◆ What the task requires
Tally the lines in the entries below where the string "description" occurs. Reply with the total alone.

Data entries:

=====

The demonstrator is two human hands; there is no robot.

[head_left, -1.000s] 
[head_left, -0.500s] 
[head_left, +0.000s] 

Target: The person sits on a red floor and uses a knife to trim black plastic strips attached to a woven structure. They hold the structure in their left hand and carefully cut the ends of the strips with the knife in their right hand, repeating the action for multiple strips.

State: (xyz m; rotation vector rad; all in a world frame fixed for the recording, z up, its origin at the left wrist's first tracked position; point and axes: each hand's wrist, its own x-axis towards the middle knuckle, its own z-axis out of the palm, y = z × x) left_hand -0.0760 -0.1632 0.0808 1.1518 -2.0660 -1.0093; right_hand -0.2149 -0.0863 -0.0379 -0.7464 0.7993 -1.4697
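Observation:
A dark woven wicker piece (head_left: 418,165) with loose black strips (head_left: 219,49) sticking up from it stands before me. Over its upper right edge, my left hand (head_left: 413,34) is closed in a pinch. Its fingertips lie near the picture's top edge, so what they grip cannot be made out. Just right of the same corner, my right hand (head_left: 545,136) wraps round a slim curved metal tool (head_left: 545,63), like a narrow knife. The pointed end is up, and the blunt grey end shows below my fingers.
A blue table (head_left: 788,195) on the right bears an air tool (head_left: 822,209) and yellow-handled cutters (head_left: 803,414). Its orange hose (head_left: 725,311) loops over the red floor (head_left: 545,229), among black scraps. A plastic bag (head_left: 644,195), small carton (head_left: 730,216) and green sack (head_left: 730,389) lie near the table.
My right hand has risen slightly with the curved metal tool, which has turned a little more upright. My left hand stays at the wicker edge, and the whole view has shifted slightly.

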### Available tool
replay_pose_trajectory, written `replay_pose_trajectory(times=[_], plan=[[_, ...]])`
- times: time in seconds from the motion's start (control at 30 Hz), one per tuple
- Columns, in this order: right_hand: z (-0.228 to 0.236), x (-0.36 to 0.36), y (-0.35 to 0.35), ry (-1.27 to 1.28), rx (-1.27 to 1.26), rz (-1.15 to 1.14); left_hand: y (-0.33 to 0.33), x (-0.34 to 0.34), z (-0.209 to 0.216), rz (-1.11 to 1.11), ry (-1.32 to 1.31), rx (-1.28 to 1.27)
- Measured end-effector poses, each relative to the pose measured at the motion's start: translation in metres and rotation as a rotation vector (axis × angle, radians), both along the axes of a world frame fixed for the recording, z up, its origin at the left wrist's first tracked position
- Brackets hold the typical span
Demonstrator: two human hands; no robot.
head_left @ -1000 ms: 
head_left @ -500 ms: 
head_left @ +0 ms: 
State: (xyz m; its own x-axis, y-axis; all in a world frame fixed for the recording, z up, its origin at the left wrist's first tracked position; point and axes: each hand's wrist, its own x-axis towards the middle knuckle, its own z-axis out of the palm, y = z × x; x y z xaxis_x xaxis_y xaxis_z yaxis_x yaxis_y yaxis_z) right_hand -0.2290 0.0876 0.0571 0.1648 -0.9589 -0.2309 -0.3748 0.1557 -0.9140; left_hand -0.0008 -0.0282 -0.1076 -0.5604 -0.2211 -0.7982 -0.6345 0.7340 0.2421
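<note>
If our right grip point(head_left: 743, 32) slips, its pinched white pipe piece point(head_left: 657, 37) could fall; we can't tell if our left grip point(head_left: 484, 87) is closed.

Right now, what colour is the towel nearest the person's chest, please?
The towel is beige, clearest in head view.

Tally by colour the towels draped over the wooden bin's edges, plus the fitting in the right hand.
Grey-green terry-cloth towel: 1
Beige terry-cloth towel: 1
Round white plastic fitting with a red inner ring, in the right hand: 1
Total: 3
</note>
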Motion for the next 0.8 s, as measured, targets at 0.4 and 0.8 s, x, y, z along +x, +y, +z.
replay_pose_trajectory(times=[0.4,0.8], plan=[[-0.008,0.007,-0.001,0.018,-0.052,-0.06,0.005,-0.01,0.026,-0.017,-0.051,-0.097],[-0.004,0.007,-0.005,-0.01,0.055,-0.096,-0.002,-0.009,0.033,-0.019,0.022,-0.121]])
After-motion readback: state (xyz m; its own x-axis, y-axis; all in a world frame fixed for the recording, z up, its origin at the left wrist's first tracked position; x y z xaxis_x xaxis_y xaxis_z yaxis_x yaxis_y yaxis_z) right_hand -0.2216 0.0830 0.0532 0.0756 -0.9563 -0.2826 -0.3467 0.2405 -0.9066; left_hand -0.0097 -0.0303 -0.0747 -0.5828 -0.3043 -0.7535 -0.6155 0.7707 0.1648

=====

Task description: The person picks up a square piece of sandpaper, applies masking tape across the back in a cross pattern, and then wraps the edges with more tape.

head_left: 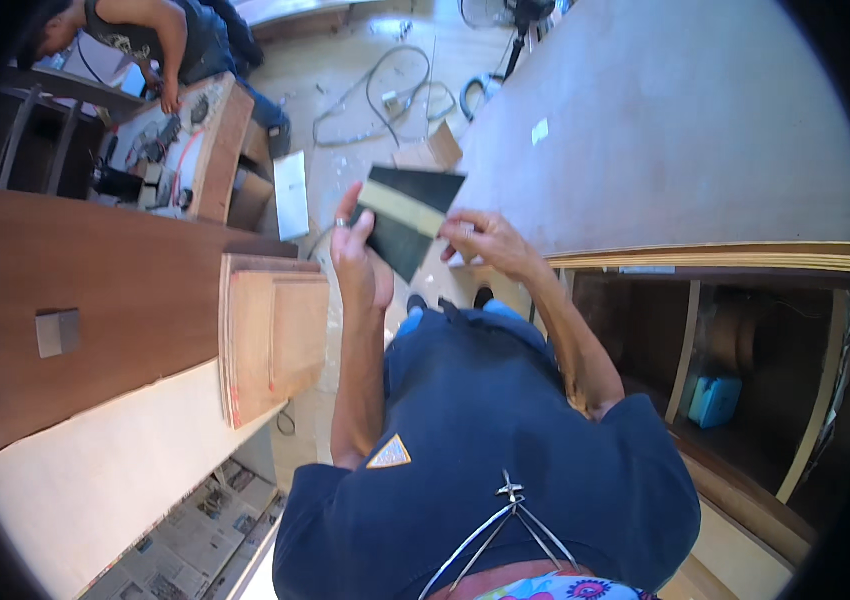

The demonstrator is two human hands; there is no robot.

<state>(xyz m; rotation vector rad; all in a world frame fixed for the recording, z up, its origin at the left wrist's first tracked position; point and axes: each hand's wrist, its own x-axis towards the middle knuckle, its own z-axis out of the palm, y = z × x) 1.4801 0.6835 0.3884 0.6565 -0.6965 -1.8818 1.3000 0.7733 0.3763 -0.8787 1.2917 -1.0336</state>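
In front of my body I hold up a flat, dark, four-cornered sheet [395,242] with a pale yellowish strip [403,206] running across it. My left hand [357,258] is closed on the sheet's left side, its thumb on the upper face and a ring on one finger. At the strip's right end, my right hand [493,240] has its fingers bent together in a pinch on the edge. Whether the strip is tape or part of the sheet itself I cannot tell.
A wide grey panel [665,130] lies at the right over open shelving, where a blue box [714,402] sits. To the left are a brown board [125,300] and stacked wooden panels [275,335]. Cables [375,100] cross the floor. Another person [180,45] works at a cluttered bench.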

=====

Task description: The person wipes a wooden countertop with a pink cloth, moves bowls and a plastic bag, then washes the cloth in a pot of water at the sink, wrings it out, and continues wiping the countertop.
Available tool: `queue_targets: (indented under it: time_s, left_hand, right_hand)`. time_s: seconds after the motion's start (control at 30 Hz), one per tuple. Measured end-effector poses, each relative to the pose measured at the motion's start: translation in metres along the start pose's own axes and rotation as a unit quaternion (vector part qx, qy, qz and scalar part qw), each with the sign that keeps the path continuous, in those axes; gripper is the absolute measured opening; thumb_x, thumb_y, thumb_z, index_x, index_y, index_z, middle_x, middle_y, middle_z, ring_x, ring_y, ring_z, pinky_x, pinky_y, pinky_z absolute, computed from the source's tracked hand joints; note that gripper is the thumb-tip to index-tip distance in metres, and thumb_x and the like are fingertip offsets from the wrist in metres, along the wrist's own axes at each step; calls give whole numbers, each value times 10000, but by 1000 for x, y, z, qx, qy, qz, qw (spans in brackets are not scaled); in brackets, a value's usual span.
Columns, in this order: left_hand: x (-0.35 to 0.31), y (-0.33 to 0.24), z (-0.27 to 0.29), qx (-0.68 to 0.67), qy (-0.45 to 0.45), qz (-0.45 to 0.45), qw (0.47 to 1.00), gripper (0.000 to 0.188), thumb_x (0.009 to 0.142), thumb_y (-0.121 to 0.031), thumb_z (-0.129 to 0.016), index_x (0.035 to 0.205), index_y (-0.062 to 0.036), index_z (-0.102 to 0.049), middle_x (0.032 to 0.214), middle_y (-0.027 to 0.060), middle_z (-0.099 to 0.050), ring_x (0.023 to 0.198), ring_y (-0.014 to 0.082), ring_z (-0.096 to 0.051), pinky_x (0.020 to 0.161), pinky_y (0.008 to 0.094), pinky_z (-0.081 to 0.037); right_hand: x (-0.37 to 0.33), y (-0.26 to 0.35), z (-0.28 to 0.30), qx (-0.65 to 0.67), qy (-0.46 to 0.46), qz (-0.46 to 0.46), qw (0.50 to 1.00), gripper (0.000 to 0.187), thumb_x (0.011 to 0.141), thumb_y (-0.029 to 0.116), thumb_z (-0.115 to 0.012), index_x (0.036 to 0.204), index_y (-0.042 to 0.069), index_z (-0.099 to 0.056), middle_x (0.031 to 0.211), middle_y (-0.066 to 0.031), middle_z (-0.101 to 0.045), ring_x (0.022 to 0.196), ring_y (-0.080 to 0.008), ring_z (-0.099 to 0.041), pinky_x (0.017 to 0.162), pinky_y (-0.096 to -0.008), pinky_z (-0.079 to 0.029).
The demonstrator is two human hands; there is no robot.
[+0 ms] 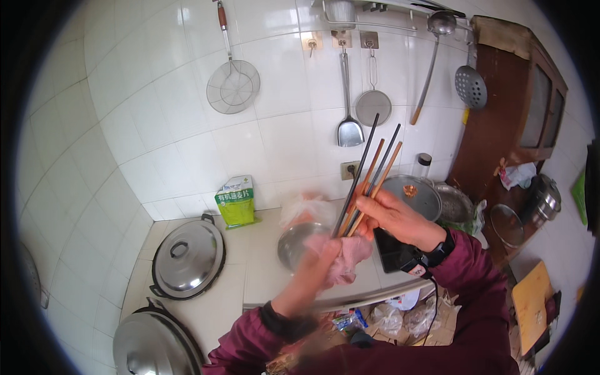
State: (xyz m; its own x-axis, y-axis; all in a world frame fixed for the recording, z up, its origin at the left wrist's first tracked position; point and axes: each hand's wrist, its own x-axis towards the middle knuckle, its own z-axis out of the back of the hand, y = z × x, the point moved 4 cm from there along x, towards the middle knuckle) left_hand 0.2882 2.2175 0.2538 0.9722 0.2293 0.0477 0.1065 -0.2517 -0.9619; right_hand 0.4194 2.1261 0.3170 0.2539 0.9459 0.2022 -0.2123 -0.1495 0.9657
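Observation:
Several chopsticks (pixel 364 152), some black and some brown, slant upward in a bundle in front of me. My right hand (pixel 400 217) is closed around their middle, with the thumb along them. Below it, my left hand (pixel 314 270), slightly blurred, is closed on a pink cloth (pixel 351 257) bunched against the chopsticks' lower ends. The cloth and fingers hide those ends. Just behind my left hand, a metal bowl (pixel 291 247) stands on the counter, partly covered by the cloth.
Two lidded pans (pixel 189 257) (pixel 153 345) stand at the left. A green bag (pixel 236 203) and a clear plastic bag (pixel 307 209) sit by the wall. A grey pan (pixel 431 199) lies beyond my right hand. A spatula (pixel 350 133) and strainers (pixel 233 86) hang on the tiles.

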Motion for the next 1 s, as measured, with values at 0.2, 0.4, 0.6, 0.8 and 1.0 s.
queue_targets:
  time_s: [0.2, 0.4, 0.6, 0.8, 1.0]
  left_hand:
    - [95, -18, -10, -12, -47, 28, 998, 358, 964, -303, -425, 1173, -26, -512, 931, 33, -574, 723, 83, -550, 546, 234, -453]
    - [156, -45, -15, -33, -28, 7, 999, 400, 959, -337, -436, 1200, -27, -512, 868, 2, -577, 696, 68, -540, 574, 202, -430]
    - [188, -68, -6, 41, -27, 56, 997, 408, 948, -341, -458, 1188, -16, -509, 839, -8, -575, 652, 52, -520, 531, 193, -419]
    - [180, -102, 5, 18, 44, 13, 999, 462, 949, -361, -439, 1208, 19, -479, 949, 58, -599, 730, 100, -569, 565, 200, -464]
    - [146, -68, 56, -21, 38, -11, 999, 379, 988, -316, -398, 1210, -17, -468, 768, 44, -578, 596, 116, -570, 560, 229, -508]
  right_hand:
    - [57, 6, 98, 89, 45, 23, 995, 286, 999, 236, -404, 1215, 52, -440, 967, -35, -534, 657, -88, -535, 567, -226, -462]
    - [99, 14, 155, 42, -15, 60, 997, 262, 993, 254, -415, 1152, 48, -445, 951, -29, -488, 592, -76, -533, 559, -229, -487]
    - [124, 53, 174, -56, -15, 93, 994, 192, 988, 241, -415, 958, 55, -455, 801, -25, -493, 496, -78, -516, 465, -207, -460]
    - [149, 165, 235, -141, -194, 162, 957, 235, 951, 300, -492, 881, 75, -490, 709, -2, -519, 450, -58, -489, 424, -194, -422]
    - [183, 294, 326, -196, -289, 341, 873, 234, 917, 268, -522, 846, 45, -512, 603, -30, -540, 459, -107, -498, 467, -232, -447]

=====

◆ Answer
2